I partecipanti all’intero progetto sono stati la Coordinatrice Laura Tedesco, Paola Giglio, Monica Faggiani, Debora Zuin, Guiditta Pascucci, Francesca Ciocchetti e Luca d’Arrigo. Tutte persone che hanno sentito l’esigenza di approfondire le tematiche relative alle differenze di genere e di creare così un lavoro tutto nuovo e originale sulle analisi dei testi. Non serve aggiungere altro: a rispondere alle nostre domande, ci hanno pensato Laura Tedesco e Paola Giglio.


Partiamo subito dal vostro progetto dal titolo ‘Test Amleta’. Come nasce l’idea e come siete riuscite a concretizzarla?

Il progetto di ‘Test Amleta‘ nasce da Amleta stessa, proprio perché la nostra mission è comunque fare una ricerca dati e dare dati oggettivi rispetto a quelle che sono a volte definite ‘sensazioni‘. Essendo attrici e discutendo tra di noi, ci ponevamo sempre la stessa domanda: “Perché i personaggi femminili sono viste sempre come mogli e madri? Perché agiscono sempre in questa maniera, o meglio non agiscono?“. Abbiamo così pensato di creare un test che possa rivelare come avviene la rappresentazione del femminile in testi teatrali e non solo (ci siamo infatti estese anche in altri ambiti artistici). Spesso ci ritroviamo ad interpretare in scena personaggi con il quale non abbiamo abbastanza elementi per approfondire o per andare in fondo: dobbiamo quindi fare un ulteriore lavoro. Abbiamo dunque pensato a un modo per andare a individuare i cliché presenti in questi testi, senza dare un giudizio artistico ai testi che vengono esaminati. In questo modo, si può aprire un po’ la mente: siamo attrici e drammaturghe e, per noi, è stato molto utile porre attenzione ad alcuni aspetti. Tutti i giorni, noi viviamo mille sfaccettature del nostro essere donne ma ne vediamo rappresentate soltanto pochissime. Non si tratta di limitare la creatività, ma di aprirla.

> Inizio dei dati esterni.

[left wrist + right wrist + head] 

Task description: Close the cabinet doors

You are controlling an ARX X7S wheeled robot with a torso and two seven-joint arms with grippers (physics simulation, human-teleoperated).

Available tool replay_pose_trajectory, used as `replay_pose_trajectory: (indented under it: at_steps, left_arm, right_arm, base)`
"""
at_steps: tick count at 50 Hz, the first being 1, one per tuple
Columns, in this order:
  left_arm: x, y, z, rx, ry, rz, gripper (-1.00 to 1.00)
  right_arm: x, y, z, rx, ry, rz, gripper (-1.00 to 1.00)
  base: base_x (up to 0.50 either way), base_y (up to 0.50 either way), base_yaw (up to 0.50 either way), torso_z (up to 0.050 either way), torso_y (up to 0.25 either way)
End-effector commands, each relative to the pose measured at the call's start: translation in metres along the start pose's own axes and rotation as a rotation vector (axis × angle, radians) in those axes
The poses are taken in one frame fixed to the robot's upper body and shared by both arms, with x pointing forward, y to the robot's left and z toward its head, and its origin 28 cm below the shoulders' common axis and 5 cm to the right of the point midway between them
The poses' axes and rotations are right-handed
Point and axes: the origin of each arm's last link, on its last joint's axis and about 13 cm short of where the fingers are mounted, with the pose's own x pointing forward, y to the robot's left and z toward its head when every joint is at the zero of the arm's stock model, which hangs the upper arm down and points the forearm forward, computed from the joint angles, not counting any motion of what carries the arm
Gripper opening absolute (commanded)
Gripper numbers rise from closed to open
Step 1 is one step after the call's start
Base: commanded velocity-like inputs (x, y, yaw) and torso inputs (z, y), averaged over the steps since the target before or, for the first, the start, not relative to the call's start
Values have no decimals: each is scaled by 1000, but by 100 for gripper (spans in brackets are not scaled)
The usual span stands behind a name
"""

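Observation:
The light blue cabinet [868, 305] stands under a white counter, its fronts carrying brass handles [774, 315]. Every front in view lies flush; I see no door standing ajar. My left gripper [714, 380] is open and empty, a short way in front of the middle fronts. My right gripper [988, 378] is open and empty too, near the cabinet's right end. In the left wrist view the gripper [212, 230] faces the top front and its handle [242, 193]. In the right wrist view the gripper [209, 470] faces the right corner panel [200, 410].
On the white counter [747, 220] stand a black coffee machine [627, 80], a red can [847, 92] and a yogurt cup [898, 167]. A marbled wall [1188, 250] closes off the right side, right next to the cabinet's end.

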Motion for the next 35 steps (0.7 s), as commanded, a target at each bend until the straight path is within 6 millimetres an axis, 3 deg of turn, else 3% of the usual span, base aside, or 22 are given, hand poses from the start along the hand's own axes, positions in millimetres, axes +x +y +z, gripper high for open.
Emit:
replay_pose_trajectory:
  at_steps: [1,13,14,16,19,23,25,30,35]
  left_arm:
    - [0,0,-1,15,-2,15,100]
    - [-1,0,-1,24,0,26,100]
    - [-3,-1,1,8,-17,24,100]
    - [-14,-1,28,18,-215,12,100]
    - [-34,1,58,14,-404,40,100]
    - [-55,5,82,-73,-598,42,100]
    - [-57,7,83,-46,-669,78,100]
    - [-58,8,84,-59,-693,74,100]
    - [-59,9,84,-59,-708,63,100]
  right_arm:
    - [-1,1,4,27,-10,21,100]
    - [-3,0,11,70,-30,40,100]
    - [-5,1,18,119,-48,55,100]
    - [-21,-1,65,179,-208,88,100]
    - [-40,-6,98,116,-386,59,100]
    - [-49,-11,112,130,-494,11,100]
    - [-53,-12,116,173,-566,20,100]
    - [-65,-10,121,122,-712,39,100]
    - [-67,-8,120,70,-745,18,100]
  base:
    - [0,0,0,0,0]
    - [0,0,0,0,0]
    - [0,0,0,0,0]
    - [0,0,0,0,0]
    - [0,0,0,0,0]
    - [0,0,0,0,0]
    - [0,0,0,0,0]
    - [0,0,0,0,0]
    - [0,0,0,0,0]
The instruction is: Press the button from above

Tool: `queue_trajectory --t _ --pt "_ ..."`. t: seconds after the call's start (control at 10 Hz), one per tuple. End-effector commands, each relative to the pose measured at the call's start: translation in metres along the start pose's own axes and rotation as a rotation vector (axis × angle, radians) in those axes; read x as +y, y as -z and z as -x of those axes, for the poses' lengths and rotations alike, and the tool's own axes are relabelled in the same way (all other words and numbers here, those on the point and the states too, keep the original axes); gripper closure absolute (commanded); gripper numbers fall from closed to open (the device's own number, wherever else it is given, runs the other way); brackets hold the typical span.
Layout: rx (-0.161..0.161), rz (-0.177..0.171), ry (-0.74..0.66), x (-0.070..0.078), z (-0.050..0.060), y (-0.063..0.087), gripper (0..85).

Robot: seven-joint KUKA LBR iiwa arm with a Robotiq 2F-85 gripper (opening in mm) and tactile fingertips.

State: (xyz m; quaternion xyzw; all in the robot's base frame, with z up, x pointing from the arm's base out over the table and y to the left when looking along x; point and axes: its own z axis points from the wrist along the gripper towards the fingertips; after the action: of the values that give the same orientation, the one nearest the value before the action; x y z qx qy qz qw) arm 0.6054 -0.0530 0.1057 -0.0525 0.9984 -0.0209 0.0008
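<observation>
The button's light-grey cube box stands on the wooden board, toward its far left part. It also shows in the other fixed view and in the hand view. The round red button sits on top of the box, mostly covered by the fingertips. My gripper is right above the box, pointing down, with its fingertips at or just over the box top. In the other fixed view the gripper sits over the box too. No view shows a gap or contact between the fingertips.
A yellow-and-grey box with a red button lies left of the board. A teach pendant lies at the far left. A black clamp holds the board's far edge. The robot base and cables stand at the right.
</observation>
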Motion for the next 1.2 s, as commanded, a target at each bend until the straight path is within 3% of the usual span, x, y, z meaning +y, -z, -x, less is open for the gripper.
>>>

A proposito di questo, ci sono state secondo voi delle conquiste per le donne del mondo dello spettacolo?

Sicuramente sta cambiando qualcosa, soprattutto all’estero. Lì ci sono ruoli diversificati per donne, e c’è una leggera differenza. Sono molto più avanti su queste tematiche: in Inghilterra ad esempio, nei cast c’è il 50% di uomini e il 50% di donne. In Italia, qualcosina sta cambiando ma non allo stesso livello dei paesi esteri. Nasce proprio qui Amleta. Una prima conquista è stata infatti prima di tutto quella di parlare di queste tematiche: Amleta è la prima associazione costituita da attrici che si pongono il problema a livello di gender gap. Abbiamo fatto una mappatura con i lavori più importanti, la quale ha evidenziato un aspetto molto importante: nel triennio 2018-2020, la presenza di donne nei ruoli apicali (come drammaturgia e regia) era bassissima. Si sta iniziando adesso a parlare di questo, soprattutto nell’ambito teatrale.

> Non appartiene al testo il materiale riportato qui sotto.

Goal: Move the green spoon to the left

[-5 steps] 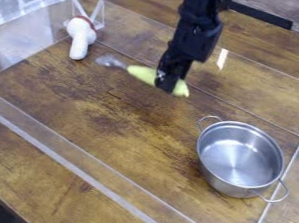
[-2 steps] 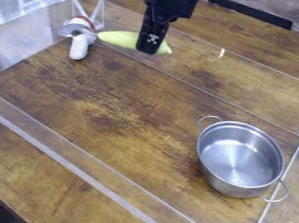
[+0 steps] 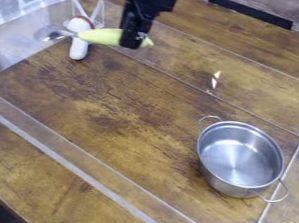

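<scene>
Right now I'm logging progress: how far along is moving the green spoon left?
Done: the gripper holds the green spoon off the table. In hand: it hangs at far left, near the white object. Left: set it down and let go.

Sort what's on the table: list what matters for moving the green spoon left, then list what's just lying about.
In the job:
- green spoon, lifted off the table
- gripper, shut on the spoon's handle

Lying about:
- steel pot, at the right
- white object, at the left, just below the spoon
</scene>
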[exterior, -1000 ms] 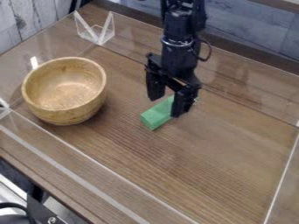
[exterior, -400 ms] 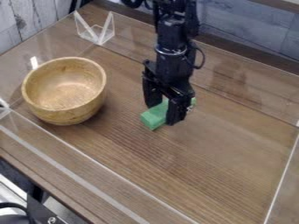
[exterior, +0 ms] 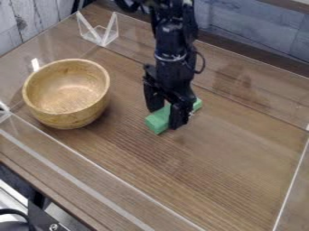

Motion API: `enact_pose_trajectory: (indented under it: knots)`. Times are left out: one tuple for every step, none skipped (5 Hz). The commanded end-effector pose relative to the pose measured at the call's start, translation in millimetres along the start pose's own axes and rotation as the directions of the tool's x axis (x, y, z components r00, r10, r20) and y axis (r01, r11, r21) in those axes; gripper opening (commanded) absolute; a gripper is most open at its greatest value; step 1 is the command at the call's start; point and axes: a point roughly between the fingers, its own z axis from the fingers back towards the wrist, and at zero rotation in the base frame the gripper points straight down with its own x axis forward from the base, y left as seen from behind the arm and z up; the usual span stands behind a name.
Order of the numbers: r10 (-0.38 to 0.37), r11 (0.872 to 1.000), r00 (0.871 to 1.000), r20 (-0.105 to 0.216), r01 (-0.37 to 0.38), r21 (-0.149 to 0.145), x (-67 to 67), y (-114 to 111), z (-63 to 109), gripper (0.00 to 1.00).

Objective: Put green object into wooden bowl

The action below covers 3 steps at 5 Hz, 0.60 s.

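The step in hand looks like the approach to the grasp: the black two-fingered gripper (exterior: 169, 115) points straight down over the small bright green rectangular block (exterior: 161, 120), its jaws spread wide apart and standing to either side of the block's far end, with nothing clamped between them. Whether the fingertips already touch the dark brown wooden tabletop (exterior: 229, 171), or the block itself, cannot be told from this view, because the gripper's body hides much of the block. The block lies flat on the tabletop, near the middle of the scene and to the right of the round light tan wooden bowl (exterior: 68, 93), close to it but clearly apart from its rim. The bowl stands upright and empty, its pale grain visible inside. By my judgement the task is at an early stage, since the block is not yet lifted. The next move calls for closing the jaws squarely on the block's narrow sides, then raising it high enough to clear the bowl's thick rim before carrying it leftward and letting it go over the hollow. The block is matte, evenly coloured and bar-shaped, shorter than the bowl is wide, so it should fit inside easily.
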Motion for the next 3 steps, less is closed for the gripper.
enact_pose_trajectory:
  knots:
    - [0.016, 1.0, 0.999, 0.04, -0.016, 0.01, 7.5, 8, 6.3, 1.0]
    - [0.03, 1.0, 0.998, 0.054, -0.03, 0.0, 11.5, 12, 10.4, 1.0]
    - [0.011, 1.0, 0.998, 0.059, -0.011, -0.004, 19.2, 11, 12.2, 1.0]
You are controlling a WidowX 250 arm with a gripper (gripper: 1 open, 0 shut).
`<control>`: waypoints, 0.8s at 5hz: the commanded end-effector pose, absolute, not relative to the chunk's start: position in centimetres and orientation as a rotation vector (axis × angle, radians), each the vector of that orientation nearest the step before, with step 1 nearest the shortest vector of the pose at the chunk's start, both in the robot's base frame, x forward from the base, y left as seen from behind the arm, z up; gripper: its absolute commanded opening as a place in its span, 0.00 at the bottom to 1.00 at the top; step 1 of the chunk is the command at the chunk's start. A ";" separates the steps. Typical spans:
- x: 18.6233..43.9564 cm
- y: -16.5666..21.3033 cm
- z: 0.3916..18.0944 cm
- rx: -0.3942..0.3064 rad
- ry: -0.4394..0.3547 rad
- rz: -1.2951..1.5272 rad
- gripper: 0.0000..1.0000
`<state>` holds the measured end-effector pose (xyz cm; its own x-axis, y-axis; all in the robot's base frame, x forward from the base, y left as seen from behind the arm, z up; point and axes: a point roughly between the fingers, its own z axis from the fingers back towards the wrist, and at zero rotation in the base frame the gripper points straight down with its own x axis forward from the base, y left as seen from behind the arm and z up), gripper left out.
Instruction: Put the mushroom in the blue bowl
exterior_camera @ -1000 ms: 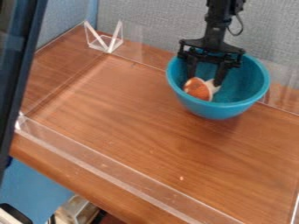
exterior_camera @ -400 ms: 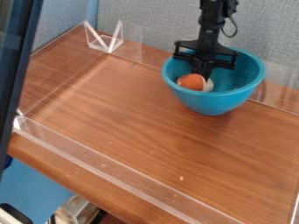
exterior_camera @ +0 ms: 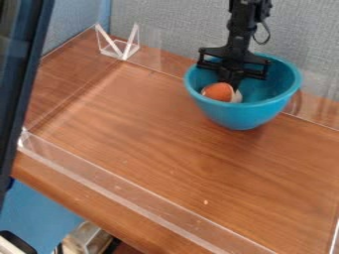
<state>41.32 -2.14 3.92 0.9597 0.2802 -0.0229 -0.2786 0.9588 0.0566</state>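
Note:
The blue bowl (exterior_camera: 260, 111) stands at the back right of the wooden table. Inside it, against the left wall, lies the mushroom (exterior_camera: 219, 92), its reddish-brown cap showing. My black gripper (exterior_camera: 235, 79) points straight down into the bowl, just right of and above the mushroom. Its fingers are drawn together and shut, and nothing shows between them. The mushroom rests free in the bowl beside the fingertips.
Low clear plastic walls (exterior_camera: 119, 193) border the wooden table (exterior_camera: 146, 139). A clear folded stand (exterior_camera: 119, 44) sits at the back left corner. A dark upright post (exterior_camera: 19, 89) crosses the left edge of the view. A grey wall is behind the bowl.
The fingers, spread wide around the mushroom a second ago, have closed together. The bowl with the mushroom has shifted slightly to the left. Since the last frame nothing has moved.

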 end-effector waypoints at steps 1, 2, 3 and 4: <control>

Cosa ne pensano invece gli uomini a cui proponete questa idea?

Ci sono grandi sostenitori e grandi alleati, e altri che possono avere dei dubbi e perplessità. Dipende molto dalla sensibilità personale, ma anche da una sorta di educazione. Restano anche un po’ smarriti dal fatto che le donne vogliano avere uno spazio tutto loro. In qualche modo, molti non ci hanno nemmeno mai ragionato. Per questo, è nato il test: proprio per dare prova di come possa esserci qualcosa di sbagliato nella rappresentazione di un testo teatrale.

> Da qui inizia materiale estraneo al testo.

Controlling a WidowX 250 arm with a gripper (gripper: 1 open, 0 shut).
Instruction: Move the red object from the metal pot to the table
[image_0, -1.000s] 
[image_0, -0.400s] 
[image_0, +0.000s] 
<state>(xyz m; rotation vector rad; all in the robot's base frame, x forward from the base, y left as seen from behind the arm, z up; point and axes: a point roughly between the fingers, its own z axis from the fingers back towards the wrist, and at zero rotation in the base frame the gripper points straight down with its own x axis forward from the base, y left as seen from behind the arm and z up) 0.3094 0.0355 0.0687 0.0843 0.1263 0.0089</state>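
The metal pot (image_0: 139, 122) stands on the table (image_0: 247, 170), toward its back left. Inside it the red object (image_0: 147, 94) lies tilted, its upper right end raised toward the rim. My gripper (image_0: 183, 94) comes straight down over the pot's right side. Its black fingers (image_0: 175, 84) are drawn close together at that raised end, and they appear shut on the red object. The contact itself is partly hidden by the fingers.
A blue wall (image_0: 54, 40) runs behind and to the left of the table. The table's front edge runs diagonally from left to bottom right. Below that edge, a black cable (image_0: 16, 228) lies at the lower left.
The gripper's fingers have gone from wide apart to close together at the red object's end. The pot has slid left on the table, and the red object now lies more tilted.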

Quale dovrebbe essere, secondo voi, il modo migliore per contrastare queste differenze di genere?

Noi stiamo cercando di applicare il nostro pensiero alla pratica: innanzitutto, il modo migliore è porre i problemi. Amleta è sicuramente un esempio virtuoso: siamo 28 attrici unite, e stiamo cercando di portare avanti questo discorso anche a livello politico. Prendiamo posizione, ci dedichiamo all’attivismo e cerchiamo di raccogliere testimonianze di attrici che hanno subito discriminazioni, violenze o differenze di genere. Aiutiamo chi si rivolge a noi in varie maniere, a volte anche sostenendo le spese legali. Abbiamo fatto un accordo con ‘Differenza Donna‘, un gruppo che si occupa di violenza di genere: ha un suo team di avvocati e psicologi, e noi siamo in accordo con loro. Questa è la parte più pratica del nostro attivismo: il test Amleta vuole essere invece una rappresentazione del nostro immaginario. C’è qualcosa di strano nella descrizione che si fa degli esseri umani. Se io non vedo la mia sensibilità rappresentata, mi ritrovo in qualche modo in una condizione di sudditanza. Lo stesso vale per gli uomini.

Com’è avvenuto il lavoro dedicato al Test Amleta?

Ci abbiamo lavorato per due anni, mediante delle riunioni settimanali finalizzate alla costruzione di questo strumento. Abbiamo stilato queste domande con molta attenzione, proprio per non farle apparire come un‘arma di giudizio. C’è un interesse di fondo in chi fa il Test; c’è una scintilla accesa rispetto alla voglia di capire e di identificare i cliché. Un testo in cui ci sono solamente personaggi maschi è un testo in cui non c’è una ricerca rispetto alla rappresentazione femminile (ma comunque può essere un testo valido). E’ infatti legittimo che qualcuno decida di scrivere qualcosa solo sugli uomini. Il nostro, è uno strumento finalizzato a comprendere la presenza di una rappresentazione femminile e fino a che punto arriva. Bisogna stare molto attente a come parliamo del Test, perché alcuni possono fraintendere e vederlo come uno strumento di giudizio. Non è però affatto così. Per realizzarlo, abbiamo anche contattato psicologi e persone che si occupano di fare test.

Nel gruppo che ha partecipato al Test c’è anche un uomo. Com’è stato il suo contribuito?

E’ stato soprattutto un confronto. Lui ha infatti avuto sin da subito una mente molto aperta, e si è così proposto di entrare nel gruppo. Noi l’abbiamo subito inserito, anche perché anche lui stava pensando di fare una cosa simile.

Come state pensando di promuovere il Test?

Stiamo recentemente rilasciando delle interviste, e faremo a breve un incontro di presentazione con i tesserati della nostra Associazione.

Quali sono invece le vostre aspettative per il futuro?

Vorremmo innanzitutto che fosse utilizzato nella quotidianità: quando ci viene in dubbio sulla rappresentazione femminile raccontata in un film o in una storia, possiamo provare il Test Amleta. Vorremmo inoltre che venga utilizzato nelle scuole di recitazione o di scrittura creativa, come strumento che accompagni la scrittura. Può essere uno stimolo che aiuti a creare determinate storie e trame, e modificare così i personaggi. Ci piacerebbe che diventasse per le attrici uno strumento di analisi del proprio personaggio e, per chi scrive, un modo per aprire porte che possano costruire delle trame.